Please transcribe the listing below in full and word for word, without its pictures.
*-*-*
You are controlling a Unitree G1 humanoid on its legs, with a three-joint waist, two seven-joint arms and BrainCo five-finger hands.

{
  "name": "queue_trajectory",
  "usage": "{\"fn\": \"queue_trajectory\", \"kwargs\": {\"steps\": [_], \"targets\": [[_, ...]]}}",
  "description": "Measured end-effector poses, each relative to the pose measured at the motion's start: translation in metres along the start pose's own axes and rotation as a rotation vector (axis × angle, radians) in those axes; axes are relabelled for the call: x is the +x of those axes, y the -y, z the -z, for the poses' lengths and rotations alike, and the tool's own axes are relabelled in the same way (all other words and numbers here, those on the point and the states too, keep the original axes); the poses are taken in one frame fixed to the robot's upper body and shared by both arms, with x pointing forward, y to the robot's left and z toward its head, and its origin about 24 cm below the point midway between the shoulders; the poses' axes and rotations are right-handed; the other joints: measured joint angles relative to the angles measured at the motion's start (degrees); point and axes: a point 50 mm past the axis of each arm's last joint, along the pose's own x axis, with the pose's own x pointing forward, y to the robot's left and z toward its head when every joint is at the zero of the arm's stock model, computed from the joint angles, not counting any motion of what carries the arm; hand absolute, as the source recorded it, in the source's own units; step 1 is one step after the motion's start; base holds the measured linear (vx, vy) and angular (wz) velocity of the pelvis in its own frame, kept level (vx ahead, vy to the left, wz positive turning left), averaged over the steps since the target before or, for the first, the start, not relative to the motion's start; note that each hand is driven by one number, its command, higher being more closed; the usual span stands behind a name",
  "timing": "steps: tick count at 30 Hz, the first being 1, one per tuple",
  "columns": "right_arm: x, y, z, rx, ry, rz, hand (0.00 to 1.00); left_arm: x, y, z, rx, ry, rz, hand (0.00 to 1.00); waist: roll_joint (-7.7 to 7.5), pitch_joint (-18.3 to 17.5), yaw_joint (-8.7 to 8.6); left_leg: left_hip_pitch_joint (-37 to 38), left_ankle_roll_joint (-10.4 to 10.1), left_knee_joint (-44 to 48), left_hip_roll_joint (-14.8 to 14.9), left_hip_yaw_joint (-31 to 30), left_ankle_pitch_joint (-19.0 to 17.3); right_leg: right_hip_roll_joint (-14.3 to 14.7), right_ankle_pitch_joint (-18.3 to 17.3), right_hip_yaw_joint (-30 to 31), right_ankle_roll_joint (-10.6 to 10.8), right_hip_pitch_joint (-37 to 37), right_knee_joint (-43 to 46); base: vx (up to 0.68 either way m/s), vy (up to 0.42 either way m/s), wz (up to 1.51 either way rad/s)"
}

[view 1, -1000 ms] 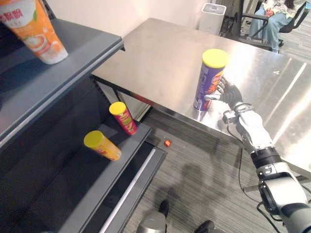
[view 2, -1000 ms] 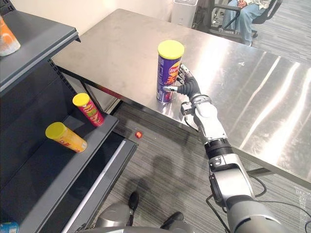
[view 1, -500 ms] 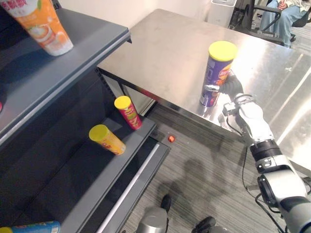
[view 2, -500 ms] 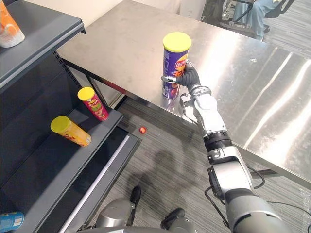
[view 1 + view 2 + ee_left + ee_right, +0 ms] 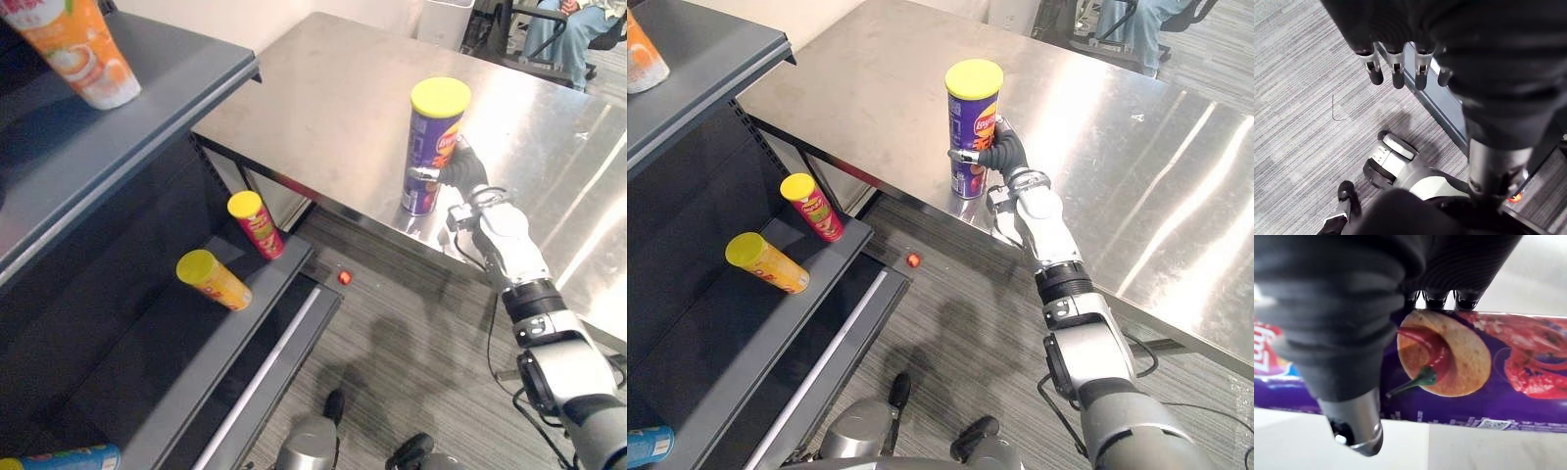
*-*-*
**Answer to this problem:**
You are controlling a Unitree G1 humanoid on its legs, with a three-joint waist, two seven-joint arms and BrainCo five-finger hands.

{
  "name": "queue_trajectory",
  "usage": "{\"fn\": \"queue_trajectory\", \"kwargs\": {\"steps\": [_], \"targets\": [[_, ...]]}}",
  "description": "Measured end-effector poses, each relative to the pose measured at the motion's start: translation in metres along the start pose's own axes and rotation as a rotation vector (axis × angle, radians) in those axes; axes are relabelled for the call: x is the +x of those axes, y the -y, z the -z, for the poses' lengths and rotations alike, and the tool's own axes are relabelled in the same way (all other words and numbers here, those on the point and the states too, keep the original axes); the poses are taken in one frame fixed to the robot's upper body and shared by both arms, with x pointing forward, y to the robot's left and z toward its head, and its origin about 24 cm below the point midway between the shoulders; the poses' axes and rotations are right-handed; the other joints: measured joint angles relative to the angles measured at the motion's start (degrees); point and axes: a point 50 mm past the axis of each arm's last joint, along the pose's own x axis, with the pose's own x pointing forward, y to the robot's left and z toward its head when every joint is at the zero of the arm's stock model, computed from the joint angles, not counting any motion of what carries the arm; hand absolute, as the source recorded it, in the source's own units; step 1 is one step after the motion's start; base holds the measured linear (vx, vy) and angular (wz) velocity of the pelvis in its own frame, kept level (vx ahead, vy to the left, wz positive turning left), averaged over the steps since the target before or, for the first, the start, not relative to the motion's start; note that each hand is driven by one number, its command, higher being more closed; the usual span stands behind a name",
  "timing": "steps: tick count at 30 Hz, the first being 1, one per tuple",
  "columns": "right_arm: x, y, z, rx, ry, rz, hand (0.00 to 1.00); left_arm: x, y, z, rx, ry, rz, hand (0.00 to 1.00); waist: roll_joint (-7.7 to 7.5), pitch_joint (-18.3 to 17.5), yaw_joint (-8.7 to 8.6); left_leg: left_hip_pitch_joint (-37 to 38), left_ankle_roll_joint (-10.4 to 10.1), left_knee_joint (-44 to 48), left_hip_roll_joint (-14.8 to 14.9), left_hip_yaw_joint (-31 to 30), left_ankle_pitch_joint (-19.0 to 17.3); right_leg: right_hip_roll_joint (-14.3 to 14.7), right_ankle_pitch_joint (-18.3 to 17.3), right_hip_yaw_joint (-30 to 31), right_ankle_roll_joint (-10.6 to 10.8), right_hip_pitch_joint (-37 to 37), right_knee_joint (-43 to 46); base: vx (up to 0.68 either way m/s), vy (up to 0.42 either way m/s), wz (up to 1.51 either way rad/s)"
}

[view 1, -1000 ms] 
[view 2, -1000 ms] 
[view 1, -500 ms] 
[view 2, -500 ms] 
[view 1 + view 2 + ee_left + ee_right, +0 ms] 

The response is complete as it stands.